▸ **INSTRUCTIONS TO FOLLOW**
In the listing below, find the line holding "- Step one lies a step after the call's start" and the line holding "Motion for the". Write out those two lines and all lines between, exactly, and nothing more.

PROVIDED MATERIAL START

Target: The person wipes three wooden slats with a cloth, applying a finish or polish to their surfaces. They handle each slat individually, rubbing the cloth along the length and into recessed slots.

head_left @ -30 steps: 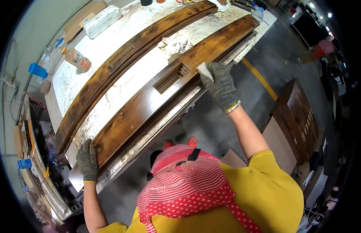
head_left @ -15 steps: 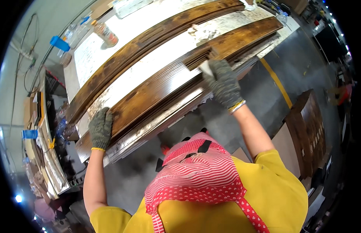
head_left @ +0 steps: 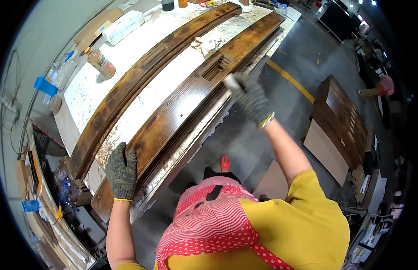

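Left hand point(head_left: 121, 170), gloved, is lying flat w/ open grip on near end of dark wood panel point(head_left: 182, 105) on surface point(head_left: 141, 45). Right hand point(head_left: 253, 100) is gripping small pale block point(head_left: 231, 82) closed, at panel's right edge.

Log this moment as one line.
left hand: flat on near dark-stained curved wooden board | right hand: pressing small pale block at board's edge
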Tool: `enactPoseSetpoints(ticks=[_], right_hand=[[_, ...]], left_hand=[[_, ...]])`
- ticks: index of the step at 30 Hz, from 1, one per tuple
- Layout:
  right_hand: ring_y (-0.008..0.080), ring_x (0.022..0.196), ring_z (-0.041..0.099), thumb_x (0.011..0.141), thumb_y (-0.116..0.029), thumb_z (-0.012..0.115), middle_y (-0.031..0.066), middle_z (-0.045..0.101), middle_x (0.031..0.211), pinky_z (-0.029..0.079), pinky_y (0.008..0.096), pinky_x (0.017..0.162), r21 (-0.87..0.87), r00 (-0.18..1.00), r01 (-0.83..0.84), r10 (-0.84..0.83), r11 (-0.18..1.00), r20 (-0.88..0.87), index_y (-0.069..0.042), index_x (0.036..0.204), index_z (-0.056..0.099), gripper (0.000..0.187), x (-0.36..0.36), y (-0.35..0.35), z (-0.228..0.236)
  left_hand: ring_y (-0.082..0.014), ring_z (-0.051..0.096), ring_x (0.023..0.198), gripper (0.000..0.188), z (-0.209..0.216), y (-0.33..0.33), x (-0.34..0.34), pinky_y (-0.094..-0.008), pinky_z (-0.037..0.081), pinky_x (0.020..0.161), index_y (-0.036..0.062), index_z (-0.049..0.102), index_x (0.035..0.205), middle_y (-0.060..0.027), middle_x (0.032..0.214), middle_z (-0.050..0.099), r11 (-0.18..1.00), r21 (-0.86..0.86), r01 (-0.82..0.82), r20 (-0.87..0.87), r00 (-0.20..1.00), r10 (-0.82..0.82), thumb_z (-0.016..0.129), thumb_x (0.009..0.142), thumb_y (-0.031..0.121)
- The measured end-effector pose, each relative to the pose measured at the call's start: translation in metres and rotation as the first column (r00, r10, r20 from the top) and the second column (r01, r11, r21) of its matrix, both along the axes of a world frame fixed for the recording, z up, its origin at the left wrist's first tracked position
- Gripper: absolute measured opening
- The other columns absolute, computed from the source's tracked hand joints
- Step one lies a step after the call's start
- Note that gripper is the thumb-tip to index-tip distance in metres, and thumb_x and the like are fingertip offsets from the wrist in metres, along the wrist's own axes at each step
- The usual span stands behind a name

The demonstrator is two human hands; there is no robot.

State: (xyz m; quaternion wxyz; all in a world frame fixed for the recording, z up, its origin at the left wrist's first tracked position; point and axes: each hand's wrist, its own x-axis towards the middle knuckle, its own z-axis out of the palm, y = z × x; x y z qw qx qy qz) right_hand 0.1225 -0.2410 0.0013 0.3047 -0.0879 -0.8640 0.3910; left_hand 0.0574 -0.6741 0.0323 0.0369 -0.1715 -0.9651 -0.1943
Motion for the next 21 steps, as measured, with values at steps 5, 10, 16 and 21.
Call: enactPoseSetpoints(ticks=[5, 10, 16, 21], right_hand=[[0.0289, 0.104, 0.067, 0.09, -0.018, 0.075, 0.0168, 0.067, 0.116, 0.053, 0.0375, 0.094, 0.26, 0.978, 0.202, -0.208, 0.944, -0.003, 0.0, 0.123, 0.066, 0.038, -0.031, 0.088, -0.003], [0.0333, 0.105, 0.066, 0.086, -0.017, 0.077, 0.0192, 0.066, 0.113, 0.053, 0.0405, 0.094, 0.376, 0.966, 0.244, -0.258, 0.894, -0.015, 0.0, 0.12, 0.067, 0.039, -0.064, 0.141, -0.004], [0.0347, 0.107, 0.064, 0.087, -0.026, 0.077, 0.0178, 0.068, 0.115, 0.05, 0.0424, 0.096, 0.476, 0.977, 0.169, -0.21, 0.863, 0.032, -0.002, 0.12, 0.068, 0.042, -0.054, 0.123, 0.0], [0.0368, 0.106, 0.064, 0.087, -0.024, 0.076, 0.02, 0.067, 0.112, 0.052, 0.0434, 0.093, 0.32, 0.993, 0.074, -0.098, 0.944, 0.059, -0.002, 0.121, 0.068, 0.041, -0.028, 0.051, 0.005]], left_hand=[[-0.039, 0.061, 0.117, 0.043, -0.001, 0.0, 0.0, -0.0467, 0.045, 0.104, -0.0005, 0.063, 0.127, -0.023, 0.125, 0.065, 1.0, -0.008, 0.012, -0.028, 1.0, -0.012, 0.063, 0.097, 0.031], [-0.0383, 0.063, 0.113, 0.039, -0.001, 0.004, 0.0, -0.0459, 0.047, 0.101, -0.0011, 0.064, 0.126, -0.0224, 0.122, 0.067, 0.999, -0.016, 0.034, -0.066, 0.997, -0.035, 0.063, 0.097, 0.025], [-0.0401, 0.062, 0.114, 0.037, 0.0, 0.005, 0.001, -0.0465, 0.047, 0.101, -0.0015, 0.063, 0.126, -0.0226, 0.123, 0.066, 0.999, -0.034, 0.033, -0.067, 0.997, -0.035, 0.062, 0.097, 0.022], [-0.04, 0.062, 0.114, 0.036, -0.002, 0.005, -0.001, -0.0469, 0.047, 0.101, -0.0007, 0.063, 0.126, -0.0228, 0.123, 0.066, 0.999, -0.006, 0.032, -0.046, 0.998, -0.032, 0.062, 0.097, 0.022]])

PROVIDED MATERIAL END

▸ **EXERCISE SOLUTION**
- Step one lies a step after the call's start
- Note that gripper is the thumb-tip to index-tip distance in metres, and thumb_x and the like are fingertip offsets from the wrist in metres, along the wrist's own axes at each step
- The usual span stands behind a name

The demonstrator is two human hands; there is no robot.

State: (xyz m; quaternion wxyz; all in a world frame fixed for the recording, z up, its origin at the left wrist's first tracked position; point and axes: each hand's wrist, its own x-axis towards the middle knuckle, its own z-axis out of the palm, y = z × x; x y z qw qx qy qz) right_hand 0.1225 -0.2410 0.0013 0.3047 -0.0879 -0.8640 0.3910; left_hand 0.0574 -0.6741 0.0323 0.0369 -0.1715 -0.9651 -0.1943
Motion for the next 21 steps, as measured, with values at steps 5, 10, 16 and 21.

No additional response is required.